● **Task description**: Output only the lines below from the one containing "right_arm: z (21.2" to the one containing "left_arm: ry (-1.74", exactly as written, both ends kept.

- Opening Delimiter -

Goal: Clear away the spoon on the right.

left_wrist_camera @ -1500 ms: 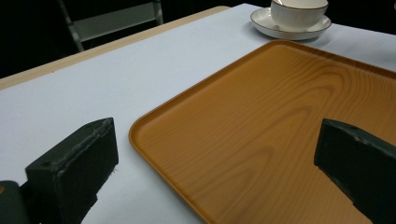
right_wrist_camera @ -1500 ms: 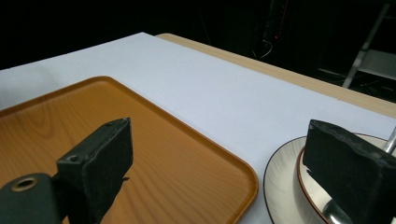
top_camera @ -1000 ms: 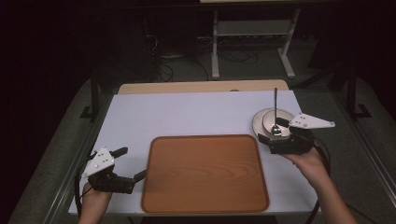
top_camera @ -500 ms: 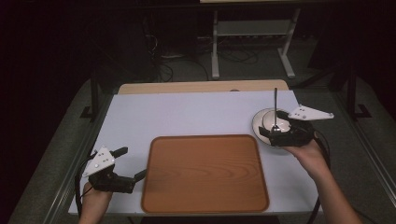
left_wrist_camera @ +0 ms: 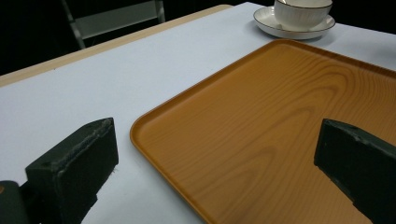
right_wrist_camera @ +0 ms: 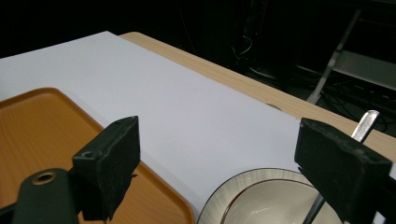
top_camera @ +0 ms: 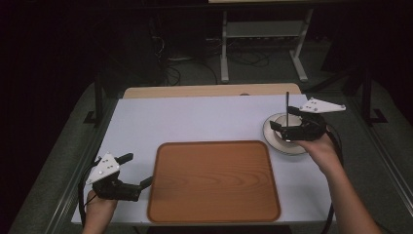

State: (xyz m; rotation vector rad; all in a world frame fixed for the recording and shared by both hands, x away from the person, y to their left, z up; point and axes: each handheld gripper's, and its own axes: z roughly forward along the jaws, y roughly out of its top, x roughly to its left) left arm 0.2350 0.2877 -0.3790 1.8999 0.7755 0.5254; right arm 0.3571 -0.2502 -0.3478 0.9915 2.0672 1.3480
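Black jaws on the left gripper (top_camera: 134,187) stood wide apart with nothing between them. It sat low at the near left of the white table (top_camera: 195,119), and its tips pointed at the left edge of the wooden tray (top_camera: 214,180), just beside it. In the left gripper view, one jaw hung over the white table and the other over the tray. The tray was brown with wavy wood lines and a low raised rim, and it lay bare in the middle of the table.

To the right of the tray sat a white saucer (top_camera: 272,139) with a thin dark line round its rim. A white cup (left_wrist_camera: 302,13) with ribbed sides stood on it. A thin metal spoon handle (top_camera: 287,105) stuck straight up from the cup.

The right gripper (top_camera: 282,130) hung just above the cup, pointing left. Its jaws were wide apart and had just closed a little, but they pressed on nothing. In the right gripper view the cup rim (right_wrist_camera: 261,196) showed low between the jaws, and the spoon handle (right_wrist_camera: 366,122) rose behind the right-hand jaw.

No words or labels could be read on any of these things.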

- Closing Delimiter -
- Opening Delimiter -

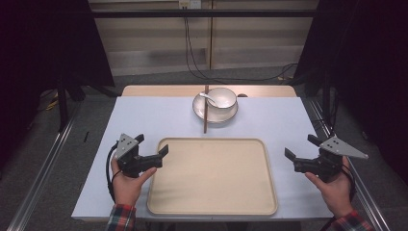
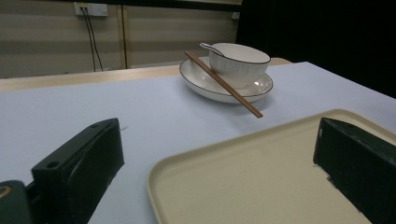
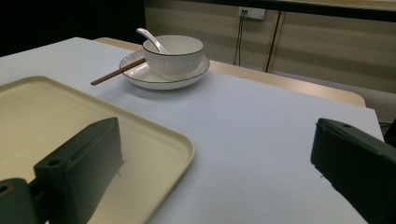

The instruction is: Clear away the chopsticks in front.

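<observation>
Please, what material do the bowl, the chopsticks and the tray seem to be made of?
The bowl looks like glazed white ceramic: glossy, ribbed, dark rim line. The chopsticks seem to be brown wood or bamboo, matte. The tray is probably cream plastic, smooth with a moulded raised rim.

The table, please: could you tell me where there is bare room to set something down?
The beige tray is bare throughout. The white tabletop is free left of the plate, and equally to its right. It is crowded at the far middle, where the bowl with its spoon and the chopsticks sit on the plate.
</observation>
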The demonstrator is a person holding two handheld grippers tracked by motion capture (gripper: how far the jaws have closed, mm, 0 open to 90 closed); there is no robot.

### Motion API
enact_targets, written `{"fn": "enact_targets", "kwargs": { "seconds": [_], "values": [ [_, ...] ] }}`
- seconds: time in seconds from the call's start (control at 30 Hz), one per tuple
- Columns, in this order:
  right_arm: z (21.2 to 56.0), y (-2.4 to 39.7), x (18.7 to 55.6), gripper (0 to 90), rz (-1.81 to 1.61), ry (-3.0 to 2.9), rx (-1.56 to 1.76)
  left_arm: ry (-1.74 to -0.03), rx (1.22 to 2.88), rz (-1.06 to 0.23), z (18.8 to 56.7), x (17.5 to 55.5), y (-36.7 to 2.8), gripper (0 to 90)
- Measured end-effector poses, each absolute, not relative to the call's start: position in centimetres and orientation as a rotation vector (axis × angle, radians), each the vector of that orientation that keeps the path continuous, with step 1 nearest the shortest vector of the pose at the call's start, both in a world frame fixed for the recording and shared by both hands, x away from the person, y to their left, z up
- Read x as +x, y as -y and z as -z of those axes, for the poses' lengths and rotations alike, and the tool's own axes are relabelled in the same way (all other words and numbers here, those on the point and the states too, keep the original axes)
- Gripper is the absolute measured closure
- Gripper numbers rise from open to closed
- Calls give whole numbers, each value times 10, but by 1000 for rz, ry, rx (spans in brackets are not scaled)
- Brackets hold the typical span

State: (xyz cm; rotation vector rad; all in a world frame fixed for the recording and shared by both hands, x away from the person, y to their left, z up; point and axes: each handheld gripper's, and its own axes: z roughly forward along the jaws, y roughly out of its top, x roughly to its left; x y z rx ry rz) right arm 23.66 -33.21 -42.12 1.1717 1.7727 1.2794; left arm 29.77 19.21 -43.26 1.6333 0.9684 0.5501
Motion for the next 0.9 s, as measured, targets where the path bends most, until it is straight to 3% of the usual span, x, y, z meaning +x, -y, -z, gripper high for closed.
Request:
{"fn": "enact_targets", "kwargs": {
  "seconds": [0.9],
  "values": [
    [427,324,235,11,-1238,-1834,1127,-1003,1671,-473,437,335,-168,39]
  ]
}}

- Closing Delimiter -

● **Result below**:
  right_arm: z (21.2 to 56.0), y (-2.4 to 39.7), x (18.7 to 55.6), gripper (0 to 90), rz (-1.81 to 1.61), ry (-3.0 to 2.9), rx (-1.56 to 1.76)
  left_arm: ry (-1.74 to -0.03), rx (1.22 to 2.88), rz (-1.06 to 0.23), z (18.8 to 56.7), x (17.5 to 55.5), y (-36.7 to 2.8), gripper (0 to 90)

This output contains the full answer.